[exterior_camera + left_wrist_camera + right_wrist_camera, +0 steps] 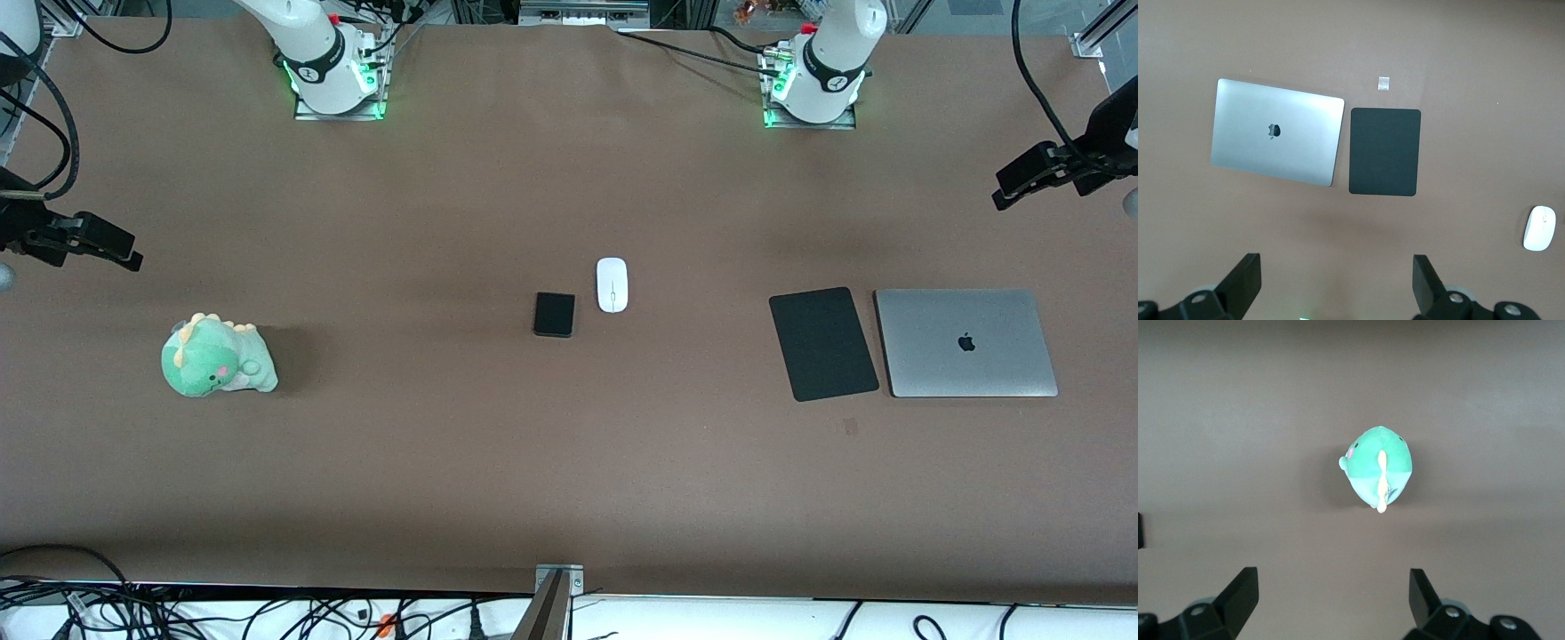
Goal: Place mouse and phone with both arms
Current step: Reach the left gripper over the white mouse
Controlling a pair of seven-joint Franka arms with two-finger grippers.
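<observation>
The brown table (569,462) carries everything, and nothing on it is being held. Its largest item is a closed silver laptop (965,342) lying flat toward the left arm's end of the table. Just beside it, on the side toward the table's middle and not quite touching, lies a thin black mouse pad (823,343), slightly askew. A small pale square of tape (1383,83) sits on the table near the pad's corner, closer to the front edge.

Toward the right arm's end of the table stands a green plush dinosaur (217,357), well apart from everything else.

Near the middle of the table lie the two small items. The phone (554,314) lies flat, and the mouse (612,284) lies just beside it, apart from it, slightly farther from the front edge and on the side toward the left arm's end.

The left tool (1338,283) hangs in the air over the bare table next to the laptop and mouse pad, its fingers (1245,280) spread wide and empty. The right tool (1331,600) hangs over the table near the dinosaur, fingers (1241,597) likewise spread wide with nothing between them.
</observation>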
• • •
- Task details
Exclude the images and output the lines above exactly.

- Result
[exterior_camera + left_wrist_camera + right_wrist_camera, +0 steps] 
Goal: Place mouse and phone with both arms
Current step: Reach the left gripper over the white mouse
Controlling a pair of seven-joint Franka arms with two-finger grippers.
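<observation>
The brown table (569,462) carries everything, and nothing on it is being held. Its largest item is a closed silver laptop (965,342) lying flat toward the left arm's end of the table. Just beside it, on the side toward the table's middle and not quite touching, lies a thin black mouse pad (823,343), slightly askew. A small pale square of tape (1383,83) sits on the table near the pad's corner, closer to the front edge.

Toward the right arm's end of the table stands a green plush dinosaur (217,357), well apart from everything else.

Near the middle of the table lie the two small items. The phone (554,314) lies flat, and the mouse (612,284) lies just beside it, apart from it, slightly farther from the front edge and on the side toward the left arm's end.

The left tool (1338,283) hangs in the air over the bare table next to the laptop and mouse pad, its fingers (1245,280) spread wide and empty. The right tool (1331,600) hangs over the table near the dinosaur, fingers (1241,597) likewise spread wide with nothing between them.
</observation>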

Apart from this answer, nothing more is required.